Signatures of Bayesian inference emerge from energy efficient synapses

Joint Public Review:

Summary:
Given the cost of producing action potentials and transmitting them along axons, it has always seemed a bit strange that there are synaptic failures: when a spike arrives at a synapse, about half the time nothing happens. One explanation comes from a Bayesian inference perspective: because of noise and limited information, the best a synapse can do is compute a probability distribution over its true weight; to communicate the resulting uncertainty it samples from that distribution. In this view, failures are a means of sampling from a synapse's probability distribution. Here the authors offer another explanation: energy efficiency. In this view, synaptic parameters (mean and variance of the synaptic weights) are adapted to perform some task while penalising small variances, which, the authors show, are energetically expensive.

The authors show both numerically and analytically the strong link between those two frameworks. In particular, both frameworks predict that (a) synaptic variance should decrease when the input firing rate increases and (b) the learning rate should increase when the weight variances increase. Both predictions have some experimental support.

Finally, the authors relate the cost of small variance to the cost used in variational Bayesian inference. Intriguingly, the biophysical cost provides a lower bound on the variational inference cost. This is intellectually satisfying, as it answers a "why" question: why would evolution evolve to produce the kind of costs seen in the brain?

Strengths:
1. The paper is very well written and the arguments are clearly presented. The tight link between the Bayesian inference and energy efficiency perspectives is elegant and well-supported, both with numerical simulations as well as with analytical arguments.
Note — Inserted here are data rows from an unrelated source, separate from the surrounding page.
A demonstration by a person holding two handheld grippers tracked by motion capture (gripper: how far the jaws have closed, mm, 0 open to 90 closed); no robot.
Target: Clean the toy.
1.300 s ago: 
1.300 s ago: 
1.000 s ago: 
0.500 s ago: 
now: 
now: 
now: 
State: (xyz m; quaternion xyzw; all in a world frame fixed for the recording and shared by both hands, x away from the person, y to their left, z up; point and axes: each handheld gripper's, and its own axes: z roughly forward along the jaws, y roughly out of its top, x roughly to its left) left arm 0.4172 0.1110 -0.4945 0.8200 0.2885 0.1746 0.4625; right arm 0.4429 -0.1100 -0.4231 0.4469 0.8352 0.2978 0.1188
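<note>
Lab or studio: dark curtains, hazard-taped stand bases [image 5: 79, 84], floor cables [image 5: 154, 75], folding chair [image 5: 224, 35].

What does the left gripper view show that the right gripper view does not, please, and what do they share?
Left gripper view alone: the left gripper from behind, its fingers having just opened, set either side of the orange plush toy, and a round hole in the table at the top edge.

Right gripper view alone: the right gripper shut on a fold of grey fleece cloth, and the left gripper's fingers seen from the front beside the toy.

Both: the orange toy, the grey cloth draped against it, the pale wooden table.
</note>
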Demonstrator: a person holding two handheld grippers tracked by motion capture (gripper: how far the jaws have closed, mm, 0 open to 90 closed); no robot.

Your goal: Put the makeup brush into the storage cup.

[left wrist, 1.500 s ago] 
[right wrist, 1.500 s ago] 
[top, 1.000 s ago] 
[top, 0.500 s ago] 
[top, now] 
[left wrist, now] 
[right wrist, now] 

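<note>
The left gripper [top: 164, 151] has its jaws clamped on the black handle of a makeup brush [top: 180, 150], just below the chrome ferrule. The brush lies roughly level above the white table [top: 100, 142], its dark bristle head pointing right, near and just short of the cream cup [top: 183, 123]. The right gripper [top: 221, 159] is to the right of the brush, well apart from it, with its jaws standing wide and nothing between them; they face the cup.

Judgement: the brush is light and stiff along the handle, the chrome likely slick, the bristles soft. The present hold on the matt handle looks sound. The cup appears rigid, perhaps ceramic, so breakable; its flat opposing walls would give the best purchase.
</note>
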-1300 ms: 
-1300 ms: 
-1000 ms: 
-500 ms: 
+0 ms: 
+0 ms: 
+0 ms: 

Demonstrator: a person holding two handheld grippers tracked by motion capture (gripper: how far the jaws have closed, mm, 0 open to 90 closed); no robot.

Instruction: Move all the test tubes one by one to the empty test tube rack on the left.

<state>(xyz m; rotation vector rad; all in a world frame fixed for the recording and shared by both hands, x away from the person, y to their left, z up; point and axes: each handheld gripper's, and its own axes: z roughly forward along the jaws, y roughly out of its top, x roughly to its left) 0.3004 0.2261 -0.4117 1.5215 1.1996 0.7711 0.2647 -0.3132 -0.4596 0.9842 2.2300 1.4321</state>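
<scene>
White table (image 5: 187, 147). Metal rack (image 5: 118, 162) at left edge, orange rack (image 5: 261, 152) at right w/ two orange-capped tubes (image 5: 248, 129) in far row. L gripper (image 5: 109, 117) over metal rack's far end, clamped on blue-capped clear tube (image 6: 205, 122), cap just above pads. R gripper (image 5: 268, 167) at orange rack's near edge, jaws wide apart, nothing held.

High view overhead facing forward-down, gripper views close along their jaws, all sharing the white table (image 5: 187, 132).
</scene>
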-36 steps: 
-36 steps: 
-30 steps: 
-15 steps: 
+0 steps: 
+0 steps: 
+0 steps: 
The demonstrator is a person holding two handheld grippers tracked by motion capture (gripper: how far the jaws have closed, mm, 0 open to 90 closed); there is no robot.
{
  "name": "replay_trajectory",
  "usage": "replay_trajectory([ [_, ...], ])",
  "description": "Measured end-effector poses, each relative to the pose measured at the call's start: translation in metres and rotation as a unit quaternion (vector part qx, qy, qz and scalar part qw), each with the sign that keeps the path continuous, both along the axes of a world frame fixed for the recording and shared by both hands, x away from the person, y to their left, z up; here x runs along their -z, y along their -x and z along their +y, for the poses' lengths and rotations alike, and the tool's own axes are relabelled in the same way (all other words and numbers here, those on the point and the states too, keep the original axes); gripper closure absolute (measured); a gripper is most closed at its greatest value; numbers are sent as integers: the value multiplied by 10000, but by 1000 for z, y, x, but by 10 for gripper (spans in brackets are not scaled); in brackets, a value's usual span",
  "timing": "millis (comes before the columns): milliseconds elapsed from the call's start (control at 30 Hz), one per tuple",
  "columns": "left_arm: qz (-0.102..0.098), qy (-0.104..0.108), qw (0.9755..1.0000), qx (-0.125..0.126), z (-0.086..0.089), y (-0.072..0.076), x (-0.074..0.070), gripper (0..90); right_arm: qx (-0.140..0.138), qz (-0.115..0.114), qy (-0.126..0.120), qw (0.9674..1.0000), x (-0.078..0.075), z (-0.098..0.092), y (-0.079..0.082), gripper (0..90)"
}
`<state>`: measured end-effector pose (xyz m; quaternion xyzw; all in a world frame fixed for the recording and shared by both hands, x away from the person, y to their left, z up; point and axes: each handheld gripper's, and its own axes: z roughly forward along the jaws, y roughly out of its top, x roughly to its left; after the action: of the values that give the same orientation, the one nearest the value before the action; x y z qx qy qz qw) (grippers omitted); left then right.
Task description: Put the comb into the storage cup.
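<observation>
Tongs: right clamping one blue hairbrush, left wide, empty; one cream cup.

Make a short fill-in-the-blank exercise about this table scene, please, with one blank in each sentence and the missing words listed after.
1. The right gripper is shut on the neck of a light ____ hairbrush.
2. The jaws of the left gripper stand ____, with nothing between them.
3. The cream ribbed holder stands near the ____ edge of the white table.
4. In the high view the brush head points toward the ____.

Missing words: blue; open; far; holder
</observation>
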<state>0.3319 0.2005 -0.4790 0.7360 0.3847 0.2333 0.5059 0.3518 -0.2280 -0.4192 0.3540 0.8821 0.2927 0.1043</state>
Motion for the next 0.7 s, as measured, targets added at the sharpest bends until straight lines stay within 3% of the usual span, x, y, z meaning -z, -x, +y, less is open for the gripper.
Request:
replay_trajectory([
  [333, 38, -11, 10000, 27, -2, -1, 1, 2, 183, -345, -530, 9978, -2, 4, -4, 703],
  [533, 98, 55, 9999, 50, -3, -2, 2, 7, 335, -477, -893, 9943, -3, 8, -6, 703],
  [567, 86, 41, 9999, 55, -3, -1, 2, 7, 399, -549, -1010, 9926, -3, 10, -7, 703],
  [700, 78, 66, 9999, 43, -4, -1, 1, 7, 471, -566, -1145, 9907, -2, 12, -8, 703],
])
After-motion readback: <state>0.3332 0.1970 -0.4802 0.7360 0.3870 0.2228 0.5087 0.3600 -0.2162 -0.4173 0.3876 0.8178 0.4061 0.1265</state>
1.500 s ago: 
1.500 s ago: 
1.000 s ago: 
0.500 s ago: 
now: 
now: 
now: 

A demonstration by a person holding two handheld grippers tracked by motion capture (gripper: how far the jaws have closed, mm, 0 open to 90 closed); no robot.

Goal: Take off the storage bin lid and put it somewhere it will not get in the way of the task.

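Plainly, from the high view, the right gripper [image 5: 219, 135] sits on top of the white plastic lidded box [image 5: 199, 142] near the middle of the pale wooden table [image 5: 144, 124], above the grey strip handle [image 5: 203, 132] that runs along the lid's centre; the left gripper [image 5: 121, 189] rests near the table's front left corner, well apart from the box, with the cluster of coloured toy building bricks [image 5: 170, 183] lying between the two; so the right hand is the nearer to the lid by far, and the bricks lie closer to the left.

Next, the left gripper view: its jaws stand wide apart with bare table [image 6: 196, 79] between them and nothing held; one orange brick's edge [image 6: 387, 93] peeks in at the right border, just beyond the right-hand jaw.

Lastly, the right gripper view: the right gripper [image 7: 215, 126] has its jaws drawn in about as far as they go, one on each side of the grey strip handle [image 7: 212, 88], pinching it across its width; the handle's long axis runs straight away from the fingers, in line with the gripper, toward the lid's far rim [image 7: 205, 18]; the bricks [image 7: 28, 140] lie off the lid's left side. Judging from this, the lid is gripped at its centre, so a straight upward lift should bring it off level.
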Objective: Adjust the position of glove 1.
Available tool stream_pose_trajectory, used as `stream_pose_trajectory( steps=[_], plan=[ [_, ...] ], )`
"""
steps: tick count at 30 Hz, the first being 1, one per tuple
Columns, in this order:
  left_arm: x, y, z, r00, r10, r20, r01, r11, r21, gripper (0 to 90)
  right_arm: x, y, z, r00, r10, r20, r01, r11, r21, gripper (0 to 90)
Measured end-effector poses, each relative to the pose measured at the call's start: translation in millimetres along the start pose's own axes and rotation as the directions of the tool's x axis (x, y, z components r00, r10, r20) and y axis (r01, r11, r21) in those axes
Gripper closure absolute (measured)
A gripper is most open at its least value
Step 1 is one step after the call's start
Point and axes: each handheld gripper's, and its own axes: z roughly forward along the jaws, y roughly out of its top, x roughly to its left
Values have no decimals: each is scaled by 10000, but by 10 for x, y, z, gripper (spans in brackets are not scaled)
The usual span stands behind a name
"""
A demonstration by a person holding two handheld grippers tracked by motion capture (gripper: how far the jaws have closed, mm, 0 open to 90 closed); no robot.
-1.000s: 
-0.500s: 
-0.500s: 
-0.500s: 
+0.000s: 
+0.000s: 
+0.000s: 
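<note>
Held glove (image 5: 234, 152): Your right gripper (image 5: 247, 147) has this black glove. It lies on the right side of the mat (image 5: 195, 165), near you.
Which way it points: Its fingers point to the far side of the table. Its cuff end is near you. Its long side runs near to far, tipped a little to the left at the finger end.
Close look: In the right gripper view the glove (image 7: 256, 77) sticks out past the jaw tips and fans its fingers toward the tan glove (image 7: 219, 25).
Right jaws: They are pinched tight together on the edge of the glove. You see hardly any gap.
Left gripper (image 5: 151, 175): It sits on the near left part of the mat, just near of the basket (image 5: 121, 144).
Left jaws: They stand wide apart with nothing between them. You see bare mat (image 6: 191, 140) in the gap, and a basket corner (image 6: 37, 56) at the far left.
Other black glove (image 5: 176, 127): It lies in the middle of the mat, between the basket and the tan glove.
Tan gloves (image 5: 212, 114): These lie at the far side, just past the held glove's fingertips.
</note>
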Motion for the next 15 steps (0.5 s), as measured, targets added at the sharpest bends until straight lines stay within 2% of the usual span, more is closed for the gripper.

2. A key component of the paper is the derivation of the reliability cost as a function of different biophysical mechanisms (calcium efflux, vesicle membrane, actin, and trafficking). Independent of the proposed mapping between the Bayesian inference perspective and the energy efficiency perspective, those reliability costs (expressed as power-law relationships) will be important for further studies on synaptic energetics.

3. The extended appendices, which are generally easy to read, provide additional mathematical insight.

Weaknesses:
1. The authors face a technical challenge (which they acknowledge): they use two numbers (mean and variance) to characterize synaptic variability, whereas in the brain there are three numbers (number of vesicles, release probability, and quantal size). Turning biological constraints into constraints on the variance, as is done in the paper, seems somewhat arbitrary. This by no means invalidates the results, but it means that future experimental tests of their model will be somewhat nuanced.

2. The prediction that the learning rate should increase with variability relies on an optimization scheme in which the learning rate is scaled by the inverse of the magnitude of the gradients (Eq. 7). This seems like an extra assumption; the energy efficiency framework by itself does not predict that the learning rate should increase with variability. Further work will be needed to disentangle the assumption about the optimization scheme from the energy efficiency framework.